The robbery went wrong. The Carson brothers were carrying guns, which they’d never done before, and the Securicor guards were far more alert than they’d expected. Billy Carson panicked and shot one of them; the guard died at once, and the gang fled with only a fraction of the money they’d hoped for.
Over the next couple of days the Carsons ran wild, as if they knew they were finished. They shot and wounded a building society cashier and got away with four thousand pounds; they shot and killed a sub-postmaster
and stole three hundred; and then by pure chance they got their biggest haul of all. They were driving about more or less at random when they saw another security van, this time taking money away from a bank.
If they hadn’t been drinking, and desperate, and if they hadn’t known they were doomed, they’d never have tried it.
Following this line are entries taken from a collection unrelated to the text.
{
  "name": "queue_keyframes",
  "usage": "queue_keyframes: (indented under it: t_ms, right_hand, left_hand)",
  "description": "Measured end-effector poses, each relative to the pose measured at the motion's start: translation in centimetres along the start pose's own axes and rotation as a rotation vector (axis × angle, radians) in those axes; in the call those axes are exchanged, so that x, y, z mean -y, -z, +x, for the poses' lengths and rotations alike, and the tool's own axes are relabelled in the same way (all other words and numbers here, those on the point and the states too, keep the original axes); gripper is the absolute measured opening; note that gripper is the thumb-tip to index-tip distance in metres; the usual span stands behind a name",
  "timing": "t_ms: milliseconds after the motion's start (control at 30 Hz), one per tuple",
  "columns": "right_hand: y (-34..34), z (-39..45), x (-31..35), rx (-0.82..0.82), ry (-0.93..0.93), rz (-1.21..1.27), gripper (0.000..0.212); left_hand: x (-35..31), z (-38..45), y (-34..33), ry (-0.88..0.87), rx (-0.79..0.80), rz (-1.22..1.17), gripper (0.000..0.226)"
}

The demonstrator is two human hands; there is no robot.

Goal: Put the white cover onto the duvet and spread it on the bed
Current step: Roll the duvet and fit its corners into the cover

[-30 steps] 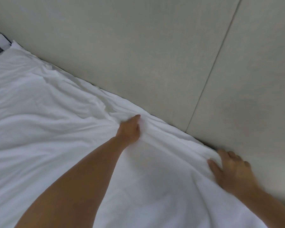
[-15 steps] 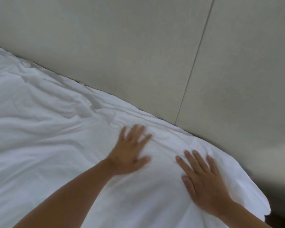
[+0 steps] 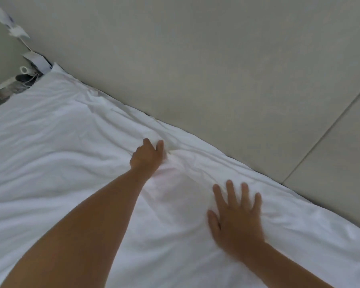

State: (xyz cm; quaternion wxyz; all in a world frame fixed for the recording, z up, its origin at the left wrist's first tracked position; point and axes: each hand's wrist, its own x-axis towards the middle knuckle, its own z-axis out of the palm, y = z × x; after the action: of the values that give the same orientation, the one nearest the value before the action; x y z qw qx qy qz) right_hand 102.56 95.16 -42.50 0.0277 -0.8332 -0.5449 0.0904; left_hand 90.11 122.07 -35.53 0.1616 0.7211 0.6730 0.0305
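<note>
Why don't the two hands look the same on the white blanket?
The left hand has its fingers curled and pinches a fold of the white cover; the right hand lies flat with its fingers spread wide. The left hand reaches farther, close to the cover's edge by the wall; the right hand rests nearer the person. Both are bare and both touch the cover.

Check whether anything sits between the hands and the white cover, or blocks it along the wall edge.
Nothing visible does. The left hand grips a fold of the white cover, the right hand presses flat on it, and its edge already reaches the wall.
</note>
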Motion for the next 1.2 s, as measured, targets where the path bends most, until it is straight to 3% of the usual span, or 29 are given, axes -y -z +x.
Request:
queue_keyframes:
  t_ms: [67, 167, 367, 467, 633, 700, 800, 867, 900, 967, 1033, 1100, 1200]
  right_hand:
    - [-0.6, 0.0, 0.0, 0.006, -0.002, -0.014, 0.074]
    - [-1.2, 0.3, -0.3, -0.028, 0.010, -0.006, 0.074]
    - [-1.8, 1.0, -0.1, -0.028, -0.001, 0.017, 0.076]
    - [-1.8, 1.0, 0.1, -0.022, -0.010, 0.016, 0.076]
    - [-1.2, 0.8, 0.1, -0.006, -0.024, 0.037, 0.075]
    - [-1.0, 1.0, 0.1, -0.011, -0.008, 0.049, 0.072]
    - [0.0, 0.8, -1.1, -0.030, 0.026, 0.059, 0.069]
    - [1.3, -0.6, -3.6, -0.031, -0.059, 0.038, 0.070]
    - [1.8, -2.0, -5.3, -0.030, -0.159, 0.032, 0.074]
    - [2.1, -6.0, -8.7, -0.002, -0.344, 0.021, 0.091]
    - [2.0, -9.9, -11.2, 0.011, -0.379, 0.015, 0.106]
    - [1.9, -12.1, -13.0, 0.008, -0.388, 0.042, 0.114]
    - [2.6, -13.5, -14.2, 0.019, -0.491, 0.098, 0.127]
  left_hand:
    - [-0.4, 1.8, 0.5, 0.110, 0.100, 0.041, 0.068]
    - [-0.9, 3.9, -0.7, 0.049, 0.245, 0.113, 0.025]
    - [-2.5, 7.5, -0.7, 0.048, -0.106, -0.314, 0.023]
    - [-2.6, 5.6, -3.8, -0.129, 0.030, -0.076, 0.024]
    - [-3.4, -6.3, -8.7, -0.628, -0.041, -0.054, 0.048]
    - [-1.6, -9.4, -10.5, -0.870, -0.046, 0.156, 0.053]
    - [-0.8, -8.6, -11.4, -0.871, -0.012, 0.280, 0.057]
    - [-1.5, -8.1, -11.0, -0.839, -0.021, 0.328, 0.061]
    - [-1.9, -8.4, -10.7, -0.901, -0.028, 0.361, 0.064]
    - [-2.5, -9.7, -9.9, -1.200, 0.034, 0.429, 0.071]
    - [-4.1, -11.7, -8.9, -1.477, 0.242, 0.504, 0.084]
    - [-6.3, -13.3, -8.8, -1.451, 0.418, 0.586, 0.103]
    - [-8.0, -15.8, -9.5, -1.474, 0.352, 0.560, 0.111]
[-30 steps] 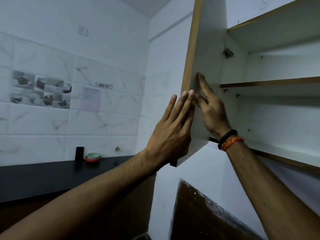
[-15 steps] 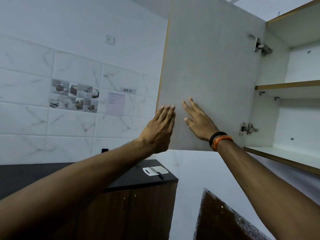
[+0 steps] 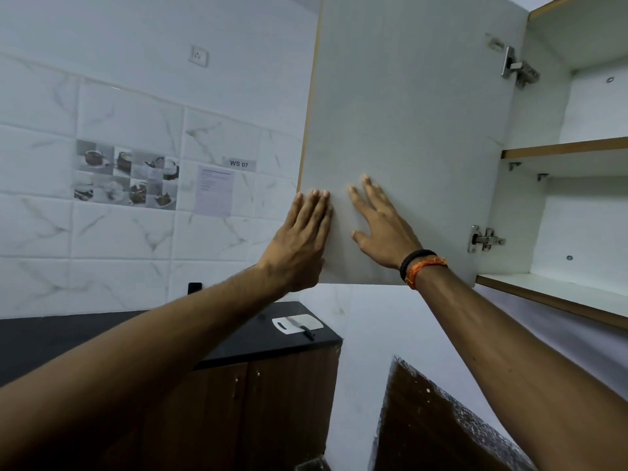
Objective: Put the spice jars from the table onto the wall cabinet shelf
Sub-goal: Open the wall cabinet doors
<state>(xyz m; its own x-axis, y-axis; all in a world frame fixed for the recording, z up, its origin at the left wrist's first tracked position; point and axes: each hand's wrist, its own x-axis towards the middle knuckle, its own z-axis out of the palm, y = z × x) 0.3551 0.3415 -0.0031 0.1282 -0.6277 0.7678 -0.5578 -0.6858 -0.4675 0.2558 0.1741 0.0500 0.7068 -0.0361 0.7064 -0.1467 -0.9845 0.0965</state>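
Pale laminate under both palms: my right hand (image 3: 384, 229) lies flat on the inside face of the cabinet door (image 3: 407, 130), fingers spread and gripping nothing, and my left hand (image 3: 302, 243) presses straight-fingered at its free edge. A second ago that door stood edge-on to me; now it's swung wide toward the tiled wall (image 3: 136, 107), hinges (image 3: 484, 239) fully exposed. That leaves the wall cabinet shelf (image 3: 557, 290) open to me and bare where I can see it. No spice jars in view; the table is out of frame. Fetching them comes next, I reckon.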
But on the spur of the moment Frank Carson pulled the car to the curb, and ninety seconds later they were speeding away through the South London streets with a hundred and forty-seven thousand pounds in the car and two men lying dead on the pavement behind them.
They hid the car and the money at once in a garage they rented behind a row of shops in Deptford. While Billy went home to pack, Frank went to a travel agent’s to buy tickets for Spain. He never got home. When he got off the bus, he could sense that something was wrong; and as he turned the corner and saw the police marksmen outside the block of council flats, the roadblock, the megaphones, he knew that Billy was either going to be taken prisoner or shot.
He quickly stepped back into the main street and took a bus to the garage. At least with the money he could lie low and get another passport, his own still being in the flat with Billy.
But the money was gone. Frank knew that the only other person who knew about the garage was Barry Springer, who hadn’t been on any jobs since the first Securicor one when Billy had shot the guard.
Frank was a little cooler-headed than Billy, but not much – not enough to prevent himself from getting in the car and speeding to Barry Springer’s house in a fury.
It was too late. Springer wasn’t there, nor were his wife and his small son. Instead, Frank burst through the door to find himself facing armed policemen lying in wait for him. He was arrested at once.
By that time Billy had been shot dead. He had wounded two policemen in the gunfight; one of them died in the hospital. Frank was tried for murder and sentenced to life imprisonment. The chief witness for the prosecution was Barry Springer. Because he’d turned Queen’s evidence, he was not charged himself. He was allowed to go free. He changed his name to Miller and moved away from London with his family; the police helped him to cover his tracks.